**ACTIVITY:** From the data below, repeat exactly the lines from the line with "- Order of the" to the line with "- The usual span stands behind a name", both included.

**PROVIDED INFORMATION:**
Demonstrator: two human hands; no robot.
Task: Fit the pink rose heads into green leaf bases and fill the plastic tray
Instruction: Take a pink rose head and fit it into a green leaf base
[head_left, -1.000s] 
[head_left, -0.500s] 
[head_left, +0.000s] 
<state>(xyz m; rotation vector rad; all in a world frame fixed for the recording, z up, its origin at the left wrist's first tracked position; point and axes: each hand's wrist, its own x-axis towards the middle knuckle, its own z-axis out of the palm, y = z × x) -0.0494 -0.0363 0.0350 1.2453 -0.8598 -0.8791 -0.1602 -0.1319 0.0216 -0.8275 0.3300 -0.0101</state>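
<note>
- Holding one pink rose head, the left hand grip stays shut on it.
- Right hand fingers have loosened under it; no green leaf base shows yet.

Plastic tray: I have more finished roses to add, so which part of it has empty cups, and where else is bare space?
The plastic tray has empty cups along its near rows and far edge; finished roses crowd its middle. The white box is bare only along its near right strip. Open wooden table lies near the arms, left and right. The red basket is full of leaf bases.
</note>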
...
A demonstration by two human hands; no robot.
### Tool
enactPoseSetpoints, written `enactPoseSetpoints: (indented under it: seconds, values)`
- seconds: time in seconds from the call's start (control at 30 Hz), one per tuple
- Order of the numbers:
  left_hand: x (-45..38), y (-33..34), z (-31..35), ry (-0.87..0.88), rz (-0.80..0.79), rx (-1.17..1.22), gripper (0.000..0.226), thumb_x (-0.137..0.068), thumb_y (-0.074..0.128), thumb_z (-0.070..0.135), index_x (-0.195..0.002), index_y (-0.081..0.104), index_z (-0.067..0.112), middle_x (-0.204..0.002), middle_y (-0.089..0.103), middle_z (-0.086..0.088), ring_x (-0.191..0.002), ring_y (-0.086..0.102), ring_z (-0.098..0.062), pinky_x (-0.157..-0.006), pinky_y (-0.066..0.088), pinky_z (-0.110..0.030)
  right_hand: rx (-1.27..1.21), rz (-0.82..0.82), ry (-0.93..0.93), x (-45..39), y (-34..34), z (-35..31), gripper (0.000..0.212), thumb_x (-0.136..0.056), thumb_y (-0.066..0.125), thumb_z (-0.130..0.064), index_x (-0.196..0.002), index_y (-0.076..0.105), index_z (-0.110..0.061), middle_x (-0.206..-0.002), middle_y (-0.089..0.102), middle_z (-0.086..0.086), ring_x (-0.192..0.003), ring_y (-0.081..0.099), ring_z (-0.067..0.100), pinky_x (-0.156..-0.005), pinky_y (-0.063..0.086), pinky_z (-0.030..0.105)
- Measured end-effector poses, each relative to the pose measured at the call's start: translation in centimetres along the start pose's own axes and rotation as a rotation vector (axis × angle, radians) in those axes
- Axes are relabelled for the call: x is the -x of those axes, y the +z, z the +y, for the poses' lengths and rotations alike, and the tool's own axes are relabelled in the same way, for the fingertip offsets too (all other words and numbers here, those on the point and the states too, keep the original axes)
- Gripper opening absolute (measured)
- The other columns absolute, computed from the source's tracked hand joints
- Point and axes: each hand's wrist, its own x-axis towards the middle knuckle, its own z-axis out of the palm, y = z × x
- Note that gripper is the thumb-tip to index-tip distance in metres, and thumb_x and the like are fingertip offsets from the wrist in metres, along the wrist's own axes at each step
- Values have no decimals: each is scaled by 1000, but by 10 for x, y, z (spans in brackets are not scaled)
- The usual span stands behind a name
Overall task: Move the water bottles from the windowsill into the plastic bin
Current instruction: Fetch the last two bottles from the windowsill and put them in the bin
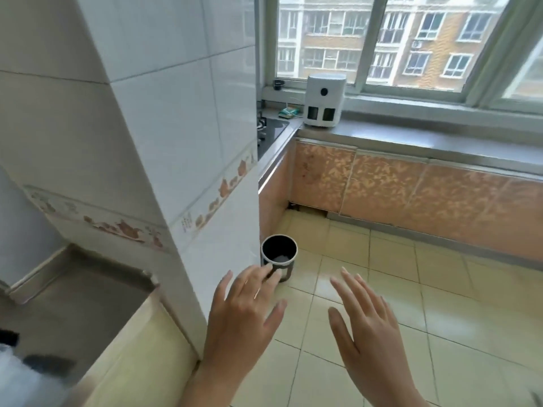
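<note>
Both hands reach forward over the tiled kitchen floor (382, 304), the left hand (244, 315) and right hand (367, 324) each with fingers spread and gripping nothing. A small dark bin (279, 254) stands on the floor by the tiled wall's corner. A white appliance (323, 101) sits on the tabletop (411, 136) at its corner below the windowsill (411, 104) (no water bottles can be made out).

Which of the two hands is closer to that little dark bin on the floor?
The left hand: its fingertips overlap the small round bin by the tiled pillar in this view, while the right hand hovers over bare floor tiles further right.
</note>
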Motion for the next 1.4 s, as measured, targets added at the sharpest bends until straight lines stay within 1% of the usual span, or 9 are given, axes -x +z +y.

**RESULT OF THE EXERCISE:**
- Order of the numbers:
  left_hand: x (-45..38), y (-33..34), z (-31..35), ry (-0.87..0.88), rz (-0.80..0.79), rx (-1.17..1.22), gripper (0.000..0.226), thumb_x (-0.137..0.068), thumb_y (-0.074..0.128), thumb_z (-0.070..0.135), index_x (-0.195..0.002), index_y (-0.081..0.104), index_z (-0.067..0.112), middle_x (-0.204..0.002), middle_y (-0.089..0.103), middle_z (-0.086..0.088), ring_x (-0.191..0.002), ring_y (-0.086..0.102), ring_z (-0.098..0.062), pinky_x (-0.157..-0.006), pinky_y (-0.066..0.088), pinky_z (-0.110..0.030)
  right_hand: rx (-1.27..1.21), rz (-0.82..0.82), ry (-0.93..0.93), x (-45..39), y (-34..34), z (-35..31), gripper (0.000..0.212), thumb_x (-0.136..0.056), thumb_y (-0.066..0.125), thumb_z (-0.130..0.064), index_x (-0.196..0.002), index_y (-0.076..0.105), index_z (-0.110..0.061), middle_x (-0.206..-0.002), middle_y (-0.089..0.102), middle_z (-0.086..0.086), ring_x (-0.192..0.003), ring_y (-0.081..0.099), ring_z (-0.067..0.100), pinky_x (-0.156..-0.005), pinky_y (-0.063..0.086), pinky_z (-0.030..0.105)
- Measured end-effector poses, each relative to the pose measured at the call's start: translation in centimetres along the start pose's own axes and rotation as a rotation vector (axis × angle, radians) in those axes
- Axes are relabelled for the call: x is the -x of those axes, y the +z, z the +y, for the poses' lengths and rotations alike, and the tool's own axes are relabelled in the same way, for the fingertip offsets too (all other words and numbers here, those on the point and the states too, keep the original axes)
- Gripper opening absolute (measured)
- The other columns absolute, computed from the source's tracked hand joints
- Point and axes: each hand's wrist, its own x-axis towards the middle knuckle, its own z-axis out of the palm, y = z × x
- Note that gripper is the thumb-tip to index-tip distance in metres, and thumb_x and the like are fingertip offsets from the wrist in metres, along the wrist's own axes at each step
- Values have no decimals: each is scaled by 1000, but by 10 for x, y, z (spans in brackets are not scaled)
- The usual span stands behind a name

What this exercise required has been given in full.